All right, so it's now finally time for me to become an impartial observer on the world of baseball. The Angels are out, the Red Sox are vanquished, and all that's left are two teams which I like more for who they beat on their trip to the Series than who they are themselves. The Phillies spared me from Dodger fans, and the Rays ended the Red Sox's season in a humiliating, painful way, guaranteeing a quiet winter from the pink-hatters out here in Boston.

For the next week or so, I get to watch baseball without caring who wins. It's a nice feeling.

That said, I hope the assholes at ESPN and other national media outlets have learned something from what is sure to be a poorly rated World Series. From the first day of the season, the Yankees, Red Sox, and Cubs got countless more hours of footage, analysis, and hype than any other team. The networks played off the success of Fever Pitch and quite literally marketed a team to the general public while ignoring perfectly capable ball clubs on both coasts and towards the middle of the country.

Now, they reap what they've sown.

Two unheralded teams are going to play for baseball's biggest trophy, and neither of these teams saw half the analysis on ESPN as the Red Sox. Hell, Manny Ramirez was a bigger topic of conversation than either the Rays or the Phillies for the second half of the season. One player. Over two teams playing for the World Series.

I want to believe that the networks have learned something from this. Maybe they've learned that it makes more sense to cover teams that are playing well, regardless of their clubhouse makeup or past success. The Yankees were irrelevant for months before the playoffs, but they received more press coverage than the Angels who were quietly assembling MLB's best record. The clear and obvious bias has to stop or the executives at ESPN, FOX, TBS, or whoever, can expect consistently bad and declining ratings for each playoff series.

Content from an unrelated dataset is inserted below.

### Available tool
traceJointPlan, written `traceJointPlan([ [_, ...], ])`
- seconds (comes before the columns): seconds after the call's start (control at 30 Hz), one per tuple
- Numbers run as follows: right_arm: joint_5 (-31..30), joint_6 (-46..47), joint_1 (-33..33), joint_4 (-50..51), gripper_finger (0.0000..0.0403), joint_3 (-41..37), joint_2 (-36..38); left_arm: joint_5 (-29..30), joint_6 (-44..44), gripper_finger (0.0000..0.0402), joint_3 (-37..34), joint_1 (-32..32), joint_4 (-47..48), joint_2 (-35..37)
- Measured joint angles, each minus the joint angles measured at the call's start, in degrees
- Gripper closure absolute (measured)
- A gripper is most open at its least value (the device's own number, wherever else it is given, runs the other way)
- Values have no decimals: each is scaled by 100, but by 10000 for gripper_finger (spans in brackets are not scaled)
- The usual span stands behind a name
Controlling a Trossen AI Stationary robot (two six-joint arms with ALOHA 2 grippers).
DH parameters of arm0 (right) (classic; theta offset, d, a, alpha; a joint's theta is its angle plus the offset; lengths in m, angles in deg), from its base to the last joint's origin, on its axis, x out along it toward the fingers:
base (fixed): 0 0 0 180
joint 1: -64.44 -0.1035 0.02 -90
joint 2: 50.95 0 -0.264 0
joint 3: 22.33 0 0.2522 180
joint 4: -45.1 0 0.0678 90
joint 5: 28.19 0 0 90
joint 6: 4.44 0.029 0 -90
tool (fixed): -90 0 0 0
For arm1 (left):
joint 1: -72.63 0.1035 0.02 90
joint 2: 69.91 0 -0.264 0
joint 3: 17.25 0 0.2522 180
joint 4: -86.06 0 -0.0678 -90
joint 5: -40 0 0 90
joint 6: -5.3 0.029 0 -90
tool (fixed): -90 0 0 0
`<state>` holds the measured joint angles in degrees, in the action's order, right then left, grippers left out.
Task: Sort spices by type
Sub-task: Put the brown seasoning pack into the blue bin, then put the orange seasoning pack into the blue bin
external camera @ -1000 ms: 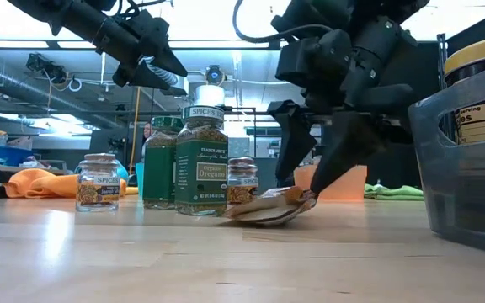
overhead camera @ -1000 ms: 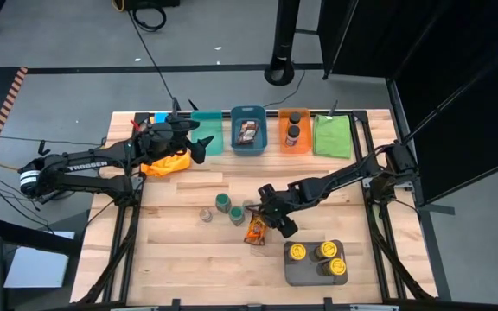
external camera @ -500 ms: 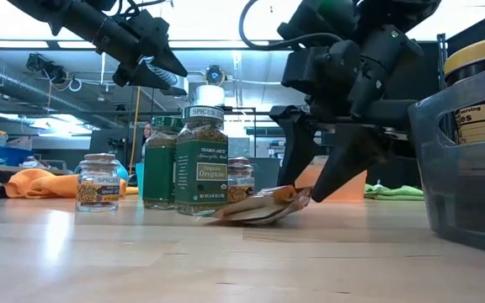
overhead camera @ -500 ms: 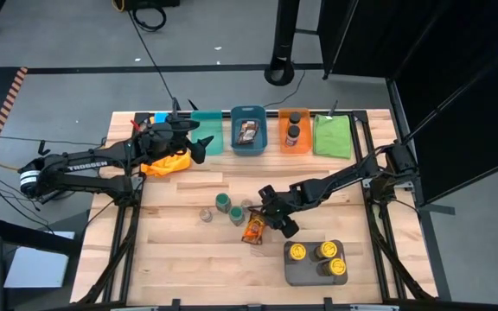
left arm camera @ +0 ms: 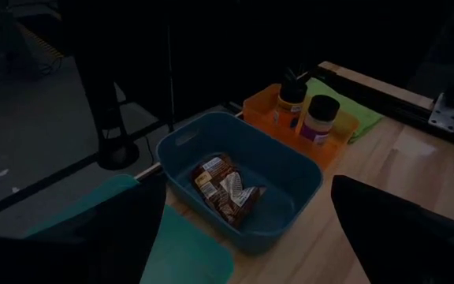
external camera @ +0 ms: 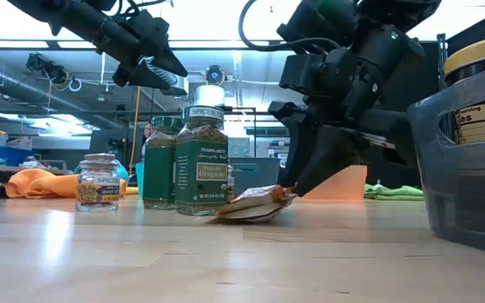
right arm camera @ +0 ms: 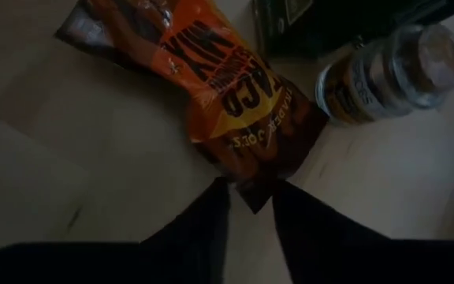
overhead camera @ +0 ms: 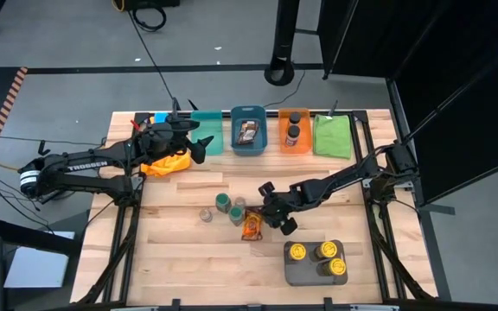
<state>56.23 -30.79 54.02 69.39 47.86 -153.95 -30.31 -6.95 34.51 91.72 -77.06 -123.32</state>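
Observation:
An orange foil packet [overhead camera: 251, 226] lies flat on the wooden table, beside two green-lidded jars [overhead camera: 222, 202] and two grey-lidded jars [overhead camera: 206, 215]. My right gripper [right arm camera: 251, 207] is shut on the packet's end nearest the table's right edge. Three yellow-lidded jars stand on the grey tray [overhead camera: 305, 275] at the near right. A brown packet [left arm camera: 223, 185] lies in the blue bin [left arm camera: 290, 170]. Two dark-lidded jars [left arm camera: 306, 110] stand in the orange bin [overhead camera: 294, 142]. My left gripper [overhead camera: 199, 147] hovers open by the teal bin [overhead camera: 206, 134], holding nothing. My right gripper pinches a corner of the orange packet's end [right arm camera: 252, 189] between its two fingertips [external camera: 297, 181]. The fingers slant down from above and from the table's right. That end [external camera: 278, 194] is raised a little off the wood; the rest of the packet lies on the table.
A green bin [overhead camera: 332, 136] stands at the far right of the row of bins. An orange cloth [overhead camera: 167, 162] lies at the far left under the left arm. The near left of the tabletop [overhead camera: 188, 259] is bare wood.
My right gripper has tipped and rolled a little, and its fingers have shut onto the orange packet's end. That end has slid slightly toward the jars, while the rest of the packet stays on the table.

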Motion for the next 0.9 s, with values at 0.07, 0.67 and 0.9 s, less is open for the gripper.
traceJointPlan([
  [0.07, -120, 24, 0, 0, 337, 0, 0, 0, -1, 32, 0, 0, 1, 0],
  [0.67, -896, 2361, 349, 1222, 399, 1296, 0, 0, 0, 32, 0, 0, -52, 0],
  [0.9, 545, 4364, 875, 2003, 346, 1593, 2, 0, -2, 32, 0, 0, -55, 0],
])
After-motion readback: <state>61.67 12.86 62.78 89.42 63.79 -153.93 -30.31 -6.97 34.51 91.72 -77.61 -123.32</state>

Also, I would immediately fire national broadcasters who openly root for teams. For example, Chip Caray. When Joe Morgan sounds impartial, you know something's wrong. What would be nice would be a dual-audio format, where the SAP button uses one team's usual announcers and the main audio uses the other team's announcers. At least this way, the bias is obvious instead of being hidden behind the supposed neutrality of new announcers.

Finally, I think the playoff format is dumb. Baseball has a massively long season which rewards day-to-day consistency in a way no other sport really does. And yet, at the end of this season, the playoffs commence with a 5 game series that has like a million off-days between each game. My opinion? Every series is 7 games long and there are no off-days. Period. Make it like the regular season. Force teams to use five starters just like they did all season. This makes it more likely that the deepest team wins, not a team with two hot starters. Reward consistency, not streaks, just like the regular season.